Background:  Sequences used to define HIV-1 resistance are often applied to online databases to define subtype to improve patient care. This study aims to compare 3 common analytical tools using sequential clinical samples.   

Methods: Subtype analyses were performed using PR and RT gene sequences from samples with epidemiological evidence of genetic diversity (2002 - end Aug 2005). Three clinical comparative tools were used: Stanford://hivdb.Stanford.edu/, NCBI://www.ncbi.nlm.nih.gov/, REGA://dbpartners.stanford.edu/RegaSubtyping/. Comparative and statistical analyses were performed using SPSS.   

Results: 1646 sequences were submitted for subtyping. Subtype B=827(50.2%); non-B (NB)=800(48.6%); indeterminate=19(1.2%). All three analytical tools provided concordant results for 1206(73.3%) of sequences submitted, B=742, NB=464, including A=41, C=337, D=9, F=7, G=19, H=2, CRF02_AG=49.  REGA was unable to assign a significant number of samples n=311,18.9% relative to Stanford and NCBI (p<0.001). Of the 311, Stanford and NCBI provided concordant subtype analyses for 146(46.9%) and discordant for 165(53.1%). Reasons for non-assignment by REGA: no cluster with pure subtype, no detection of recombination (n=65:20.9%); cluster with pure subtype, detection of recombination but failure to classify as CRF (n=115:37%); cluster with CRF, detection of recombination in pure subtype but failure to classify as CRF (n=39:12.5%); cannot explain (n=92:29.6%). Of the remaining 129 results, REGA and Stanford were concordant in 12 cases, REGA and NCBI in 30, Stanford and NCBI in 25 and there were 62 discordant results across the 3 tools. Discordant results were associated with subtype A/CRF01_AE (n=48:77.4%), C (n=6:9.7%), F (n=3:4.8%), CRF10_CD (n=2:3.2%), CRF06_cpx, CRF13_cpx, J (all n=1:1.6%).

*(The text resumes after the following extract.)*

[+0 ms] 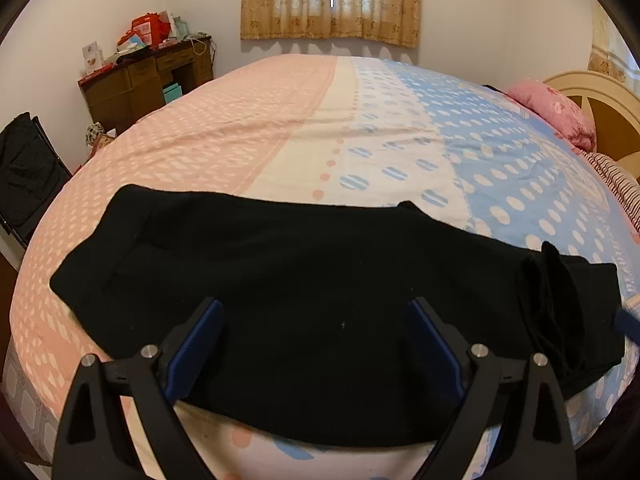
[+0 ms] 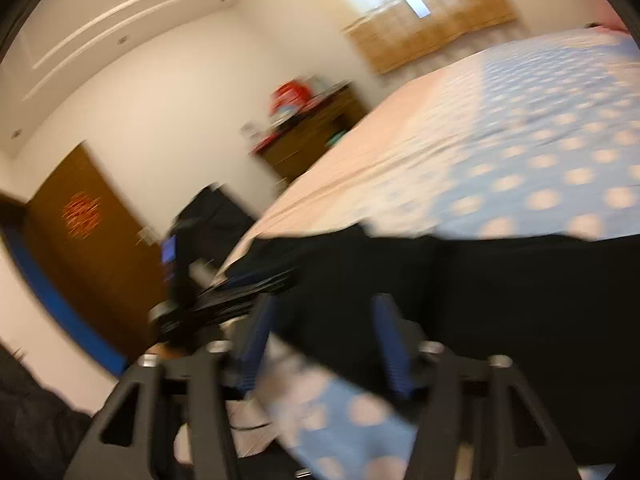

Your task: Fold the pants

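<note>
Black pants (image 1: pixel 304 280) spread on bed (image 1: pixel 280 120), left tool (image 1: pixel 316 312) open above

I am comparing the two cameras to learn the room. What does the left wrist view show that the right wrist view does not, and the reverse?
Only the left wrist view shows the pink pillow, the headboard and the whole black pants lying flat, with the left gripper open above them.

Only the right wrist view, which is blurred, shows the brown door, the ceiling and the right gripper, open.

Both show the bed, the pants, the cluttered wooden desk and the curtains.
</note>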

Conclusions: In 73% of cases there was good agreement between the analytical approaches. Unassignment of 18.9% of sequences in REGA probably reflects the stringency of the process: query sequences submitted to REGA are interrogated by phylogenetic analysis, bootstrap support, bootscanning analysis and phylogenetic signal detection. The NCBI tool was more subjective as the user had to interpret the graphical output produced. Stanford was easy to use but compares query sequences to approx. 94 reference sequences only, and therefore may not detect new and recombinant subtypes. Careful consideration is required when using these tools in isolation for clinical care.